I last blogged about books in September 2016 and it’s still in my 10 most popular posts. I thought I’d update it with some of the data-relevant books I read in 2017. Mostly these are books that were published before 2017 - it’s just that it was last year that I got around to reading them. Well, this is a “web log” (ie “blog”) after all, so what could be more pertinent?
I read a lot of books, and most of them aren’t directly relevant for here (although I always look for interesting topics eg in history that might lead to a post). So I’m only going to talk about those which are somehow related to statistics or data science, and which I rated 3 stars or more. I try to calibrate my ratings to the Goodreads star system, so 3 stars means “I liked it” and I’d be happy recommending people to read it. Whereas 5 stars means something that really made a particular impact on me, and was enjoyable to read to boot. In the data context, it means I’m definitely doing things differently as a result of that book - new techniques, better practice, new ideas, or all three.
So here’s some books I read and liked in 2017.
Kimball and Ross, The Data Warehouse Toolkit: The Definitive Guide to Dimensional Modeling
In 2017 I found myself much deeper and more hands on in the world of data warehousing than I had been, and I did some reading to get my formal understanding up to speed with the very ambitious project I was driving. I knew a bit about data modelling for relational databases, and was familiar with thinking in terms of “facts” and “dimensions”, but I had some definite gaps in the warehouse-specific domain of knowledge. This book was a complete eye-opener, and page after page I found myself saying “yes that makes sense!” “I should have thought of that” and “I wish I’d known that before”.

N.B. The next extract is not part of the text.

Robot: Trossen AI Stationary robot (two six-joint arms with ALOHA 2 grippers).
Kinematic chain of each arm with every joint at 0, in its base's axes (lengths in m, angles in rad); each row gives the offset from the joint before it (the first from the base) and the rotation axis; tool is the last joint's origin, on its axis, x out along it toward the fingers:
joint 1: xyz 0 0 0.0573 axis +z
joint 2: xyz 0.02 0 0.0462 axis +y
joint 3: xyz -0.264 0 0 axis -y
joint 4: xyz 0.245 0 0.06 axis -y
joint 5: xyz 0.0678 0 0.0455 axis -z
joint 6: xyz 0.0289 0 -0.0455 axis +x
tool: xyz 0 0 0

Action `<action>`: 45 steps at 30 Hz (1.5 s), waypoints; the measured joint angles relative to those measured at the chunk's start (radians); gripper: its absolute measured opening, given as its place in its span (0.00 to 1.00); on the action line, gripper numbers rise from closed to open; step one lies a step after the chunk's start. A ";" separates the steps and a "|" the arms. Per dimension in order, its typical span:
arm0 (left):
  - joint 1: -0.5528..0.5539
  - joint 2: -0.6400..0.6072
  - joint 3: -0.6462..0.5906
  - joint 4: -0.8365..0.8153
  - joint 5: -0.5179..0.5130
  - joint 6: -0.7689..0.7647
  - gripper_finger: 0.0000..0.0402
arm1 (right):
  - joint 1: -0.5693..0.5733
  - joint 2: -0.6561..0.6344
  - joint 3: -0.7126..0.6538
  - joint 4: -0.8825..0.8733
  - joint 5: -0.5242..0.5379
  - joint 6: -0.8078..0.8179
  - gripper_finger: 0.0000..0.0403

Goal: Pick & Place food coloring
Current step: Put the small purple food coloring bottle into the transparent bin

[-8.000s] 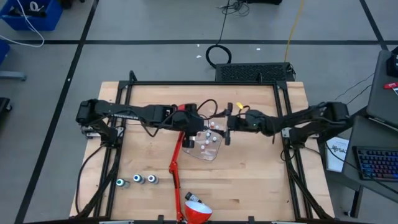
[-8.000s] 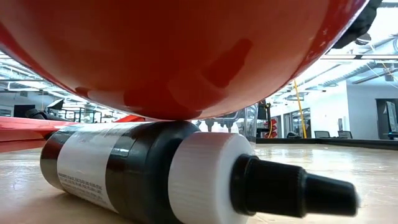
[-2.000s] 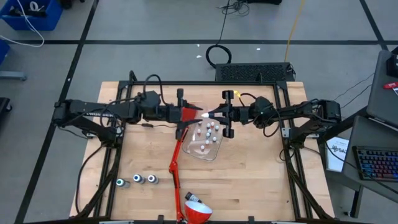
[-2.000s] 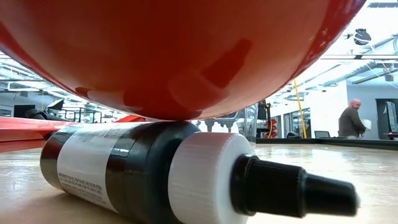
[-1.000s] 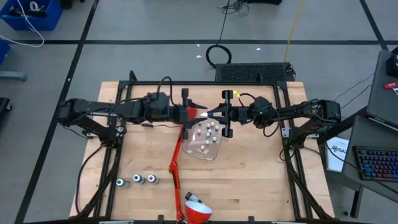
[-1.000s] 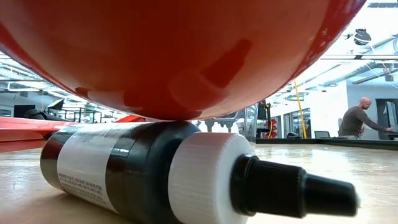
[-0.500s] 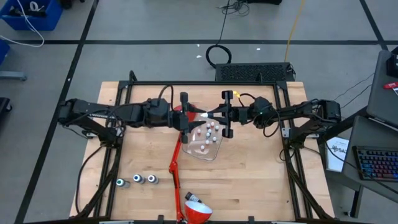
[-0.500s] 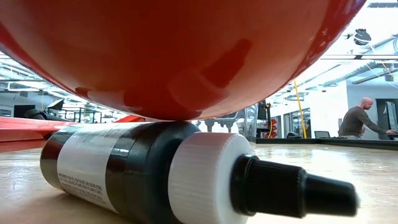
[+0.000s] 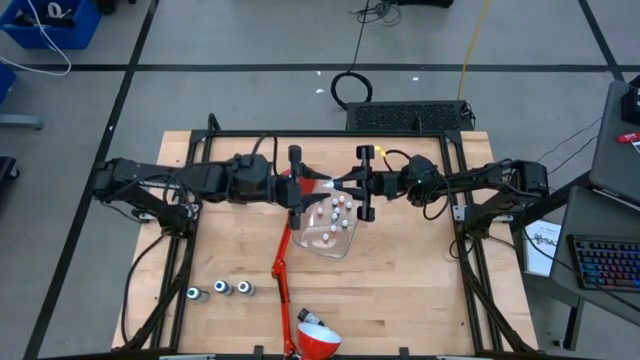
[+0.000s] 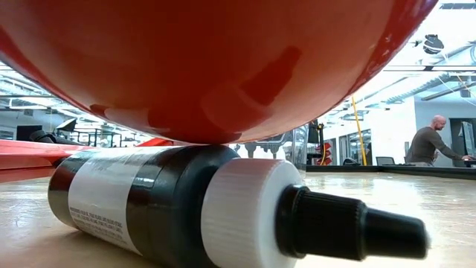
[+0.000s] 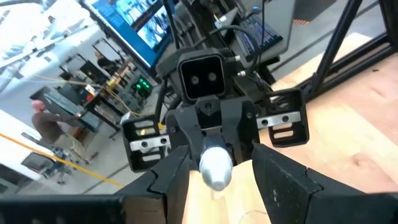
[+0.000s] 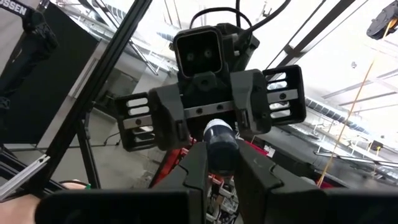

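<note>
The right gripper point(image 9: 338, 184) pinches a small food coloring bottle point(image 12: 221, 144) in mid-air above the clear tub point(image 9: 347, 243). The left gripper point(image 9: 312, 186) straddles its pale cap, fingers apart (not visibly touching). Best to centre the cap before clamping. Beyond lie the wooden table point(image 9: 410, 290) and a person point(image 10: 433, 144) at a far desk.

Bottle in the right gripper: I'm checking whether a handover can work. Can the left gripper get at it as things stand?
Probably yes. The right gripper holds the bottle out above the clear tub, its free end pointing at the left gripper, whose open fingers flank it with nothing between.
</note>
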 joint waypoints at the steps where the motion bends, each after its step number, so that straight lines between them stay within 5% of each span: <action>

I can’t recommend this book enough; for a statistician or data scientist who wants to understand how databases can be used to support analytics, this is the one book I’d say is a “must read”. There’s key terminology and process to help you talk with IT; established good practice; and lots of good thoughts on structuring data, handling change, and basically on organising data. It’s based on years of learning the hard way in building datamarts and combining them into warehouses. You’ll find it useful even if you’re not designing and building a database. In fact, I’ll probably write a blog post just on this some time in the next few months.
This is also one book I wish everyone in IT departments reads, or re-reads if necessary. Data warehousing is different to other database design. It has particular problems, and it has standard, tried-and-true solutions. Those standard solutions are neglected at an organisation’s peril. In fact, many of the concepts set out here are ones that I think even non-technical senior managers, involved in data governance for instance, need to understand.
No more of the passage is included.